Melville is PRL’s new executive chairman
FORMER England scrumhalf Nigel Melville is the latest former RFU big gun to join Premiership Rugby after being appointed executive chairman of their investor board, The Rugby Paper can reveal.
Melville, 59, left his role as director of professional rugby at the RFU in 2019 but has now resurfaced with the umbrella body of England’s top-flight clubs, where his brief will include looking after the Premiership’s elite in matters such as governance and competitions.
Melville will also have a key role to play in managing the labyrinthine Professional Game Agreement (PGA) with the RFU – a task for which he is ideally suited given the intimate knowledge of the eight-year, £220m deal he gained during his three years spent at Twickenham.
In addition, he will be dealing with the potential ramifications for Premiership Rugby (PRL) of the brain injury litigation that has been enacted by a number of former players.
The Yorkshireman’s appointment comes as part of an owner-led reshuffle at PRL which has seen chief executive Darren Childs have his role redefined.
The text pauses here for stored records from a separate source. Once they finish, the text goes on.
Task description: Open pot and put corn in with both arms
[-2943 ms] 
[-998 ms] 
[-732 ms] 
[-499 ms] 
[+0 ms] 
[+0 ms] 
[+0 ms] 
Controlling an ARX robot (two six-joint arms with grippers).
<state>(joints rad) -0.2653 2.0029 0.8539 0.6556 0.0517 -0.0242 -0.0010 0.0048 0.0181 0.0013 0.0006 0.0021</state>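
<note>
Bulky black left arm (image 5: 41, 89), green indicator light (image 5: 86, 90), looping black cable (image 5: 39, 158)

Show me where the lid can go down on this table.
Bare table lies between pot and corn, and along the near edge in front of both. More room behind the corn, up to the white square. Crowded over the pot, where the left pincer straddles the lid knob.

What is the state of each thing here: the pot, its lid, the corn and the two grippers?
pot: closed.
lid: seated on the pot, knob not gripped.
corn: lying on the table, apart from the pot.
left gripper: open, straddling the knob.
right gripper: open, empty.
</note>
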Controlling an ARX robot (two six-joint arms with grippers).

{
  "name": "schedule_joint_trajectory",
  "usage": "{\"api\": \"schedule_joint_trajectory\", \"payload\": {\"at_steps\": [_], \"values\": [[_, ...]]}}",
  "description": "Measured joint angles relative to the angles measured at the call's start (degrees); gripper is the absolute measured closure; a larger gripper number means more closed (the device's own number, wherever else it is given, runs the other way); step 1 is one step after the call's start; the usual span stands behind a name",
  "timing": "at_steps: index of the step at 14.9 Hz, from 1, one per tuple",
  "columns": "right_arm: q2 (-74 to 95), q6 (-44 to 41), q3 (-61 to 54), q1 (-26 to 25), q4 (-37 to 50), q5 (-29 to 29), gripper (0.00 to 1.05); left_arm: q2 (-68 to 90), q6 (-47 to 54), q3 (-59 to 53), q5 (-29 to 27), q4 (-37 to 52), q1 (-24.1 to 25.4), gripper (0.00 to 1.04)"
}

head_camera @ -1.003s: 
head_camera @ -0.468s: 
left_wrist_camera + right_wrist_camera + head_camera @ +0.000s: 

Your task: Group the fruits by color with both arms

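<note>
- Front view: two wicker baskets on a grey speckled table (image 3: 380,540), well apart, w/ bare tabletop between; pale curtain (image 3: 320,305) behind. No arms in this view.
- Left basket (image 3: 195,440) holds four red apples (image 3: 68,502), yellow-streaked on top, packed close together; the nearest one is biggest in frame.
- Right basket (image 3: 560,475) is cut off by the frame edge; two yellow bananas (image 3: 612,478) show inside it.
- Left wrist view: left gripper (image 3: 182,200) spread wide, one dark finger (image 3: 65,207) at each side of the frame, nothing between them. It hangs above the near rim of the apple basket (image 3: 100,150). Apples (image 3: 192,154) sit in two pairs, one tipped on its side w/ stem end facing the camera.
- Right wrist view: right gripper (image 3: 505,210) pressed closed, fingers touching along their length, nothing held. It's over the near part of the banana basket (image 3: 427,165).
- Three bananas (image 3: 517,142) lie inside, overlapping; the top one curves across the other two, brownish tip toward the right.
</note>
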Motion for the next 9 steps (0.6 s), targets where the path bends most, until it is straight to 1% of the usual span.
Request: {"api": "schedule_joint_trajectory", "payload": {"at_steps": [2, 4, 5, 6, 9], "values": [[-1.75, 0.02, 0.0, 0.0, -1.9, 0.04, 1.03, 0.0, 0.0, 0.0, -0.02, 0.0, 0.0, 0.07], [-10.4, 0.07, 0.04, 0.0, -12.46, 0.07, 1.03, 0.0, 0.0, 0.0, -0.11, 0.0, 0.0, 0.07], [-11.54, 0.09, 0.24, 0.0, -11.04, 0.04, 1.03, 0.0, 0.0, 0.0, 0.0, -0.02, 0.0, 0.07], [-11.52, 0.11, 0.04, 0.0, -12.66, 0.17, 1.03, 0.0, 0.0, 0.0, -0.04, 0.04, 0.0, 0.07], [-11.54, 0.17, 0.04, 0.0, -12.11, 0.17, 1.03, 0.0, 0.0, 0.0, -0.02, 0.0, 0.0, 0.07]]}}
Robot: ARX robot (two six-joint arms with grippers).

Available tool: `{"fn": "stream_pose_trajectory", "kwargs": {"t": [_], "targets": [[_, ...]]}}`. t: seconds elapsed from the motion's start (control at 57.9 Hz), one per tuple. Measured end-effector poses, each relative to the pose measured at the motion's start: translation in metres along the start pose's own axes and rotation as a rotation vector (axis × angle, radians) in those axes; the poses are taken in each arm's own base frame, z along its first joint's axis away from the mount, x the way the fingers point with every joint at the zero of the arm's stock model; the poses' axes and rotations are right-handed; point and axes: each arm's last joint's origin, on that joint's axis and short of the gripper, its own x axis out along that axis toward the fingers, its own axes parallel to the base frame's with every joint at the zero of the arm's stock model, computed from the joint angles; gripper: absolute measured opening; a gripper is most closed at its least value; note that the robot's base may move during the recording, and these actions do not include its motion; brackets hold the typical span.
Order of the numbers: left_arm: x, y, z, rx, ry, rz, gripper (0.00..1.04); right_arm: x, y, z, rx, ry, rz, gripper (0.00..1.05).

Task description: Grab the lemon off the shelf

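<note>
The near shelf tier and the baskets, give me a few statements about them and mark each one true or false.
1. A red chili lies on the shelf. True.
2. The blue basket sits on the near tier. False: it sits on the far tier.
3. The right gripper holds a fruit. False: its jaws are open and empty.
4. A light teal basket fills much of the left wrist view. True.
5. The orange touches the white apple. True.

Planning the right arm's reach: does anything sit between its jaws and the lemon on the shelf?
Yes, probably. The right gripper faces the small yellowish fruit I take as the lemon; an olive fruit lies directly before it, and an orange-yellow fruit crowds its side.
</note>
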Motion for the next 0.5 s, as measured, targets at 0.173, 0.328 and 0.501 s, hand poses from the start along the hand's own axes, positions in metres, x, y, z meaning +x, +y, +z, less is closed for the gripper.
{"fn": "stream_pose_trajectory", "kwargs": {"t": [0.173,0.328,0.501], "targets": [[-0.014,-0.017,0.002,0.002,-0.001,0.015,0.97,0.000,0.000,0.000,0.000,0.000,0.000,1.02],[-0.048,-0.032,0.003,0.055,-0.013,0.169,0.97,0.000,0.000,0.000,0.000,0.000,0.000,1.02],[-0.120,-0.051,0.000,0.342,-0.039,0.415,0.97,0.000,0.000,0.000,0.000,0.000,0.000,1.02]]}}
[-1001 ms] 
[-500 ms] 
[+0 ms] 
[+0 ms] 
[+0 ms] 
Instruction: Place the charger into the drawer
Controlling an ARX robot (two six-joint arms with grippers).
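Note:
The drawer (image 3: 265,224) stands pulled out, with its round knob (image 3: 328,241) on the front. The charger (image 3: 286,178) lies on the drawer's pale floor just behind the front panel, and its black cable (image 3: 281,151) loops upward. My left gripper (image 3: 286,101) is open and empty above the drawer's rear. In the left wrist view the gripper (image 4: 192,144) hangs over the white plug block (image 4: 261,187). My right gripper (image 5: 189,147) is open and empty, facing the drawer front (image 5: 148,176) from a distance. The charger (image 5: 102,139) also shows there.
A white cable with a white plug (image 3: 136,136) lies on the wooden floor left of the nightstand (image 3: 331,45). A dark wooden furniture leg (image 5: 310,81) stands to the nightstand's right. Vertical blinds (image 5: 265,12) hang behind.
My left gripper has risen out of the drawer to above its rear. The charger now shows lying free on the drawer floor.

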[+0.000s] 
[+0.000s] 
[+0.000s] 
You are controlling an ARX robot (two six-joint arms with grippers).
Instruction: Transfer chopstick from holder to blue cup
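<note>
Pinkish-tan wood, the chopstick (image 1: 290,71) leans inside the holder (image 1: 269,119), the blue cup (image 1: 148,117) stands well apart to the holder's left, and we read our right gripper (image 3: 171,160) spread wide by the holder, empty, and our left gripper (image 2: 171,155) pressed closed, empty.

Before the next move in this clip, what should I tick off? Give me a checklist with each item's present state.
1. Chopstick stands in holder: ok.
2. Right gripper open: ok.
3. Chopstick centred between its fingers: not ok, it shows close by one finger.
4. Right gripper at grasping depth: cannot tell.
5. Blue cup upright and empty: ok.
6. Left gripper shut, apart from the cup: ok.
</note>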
He will now focus solely on the commercial side of the business, leaving all rugby matters to Melville.
Childs, heavily criticised during the Covid-19 crisis
for a lack of visibility, appeared uncomfortable in his previous over-arching role.
Freed of rugby responsibility, however, he has scored an early success by tying up a new £110m, three-year TV deal with BT Sport, while his remit will also see him engaging with CVC in an attempt to maximise returns on their 27 per cent stake.
Melville’s appointment follows a recent pattern of PRL assimilating intellectual knowledge from the RFU, after Ian Ritchie – architect of the current PGA – left English rugby’s governing body in May 2017, only to reappear ten months later as chairman of the top-flight.
In December 2019, Ritchie was replaced in that role by Andrew Higginson, who previously served as a nonexecutive director of the RFU between 2011 and 2016.
Higginson will now work closely with Childs and the club owners as the Premiership battles Covid-19.
The Rugby Paper understands former RFU professional rugby director Rob Andrew was also sounded out for the role taken by Melville – who has already started – while former RFU finance director Nick Eastwood was another to be linked with a senior role in PRL.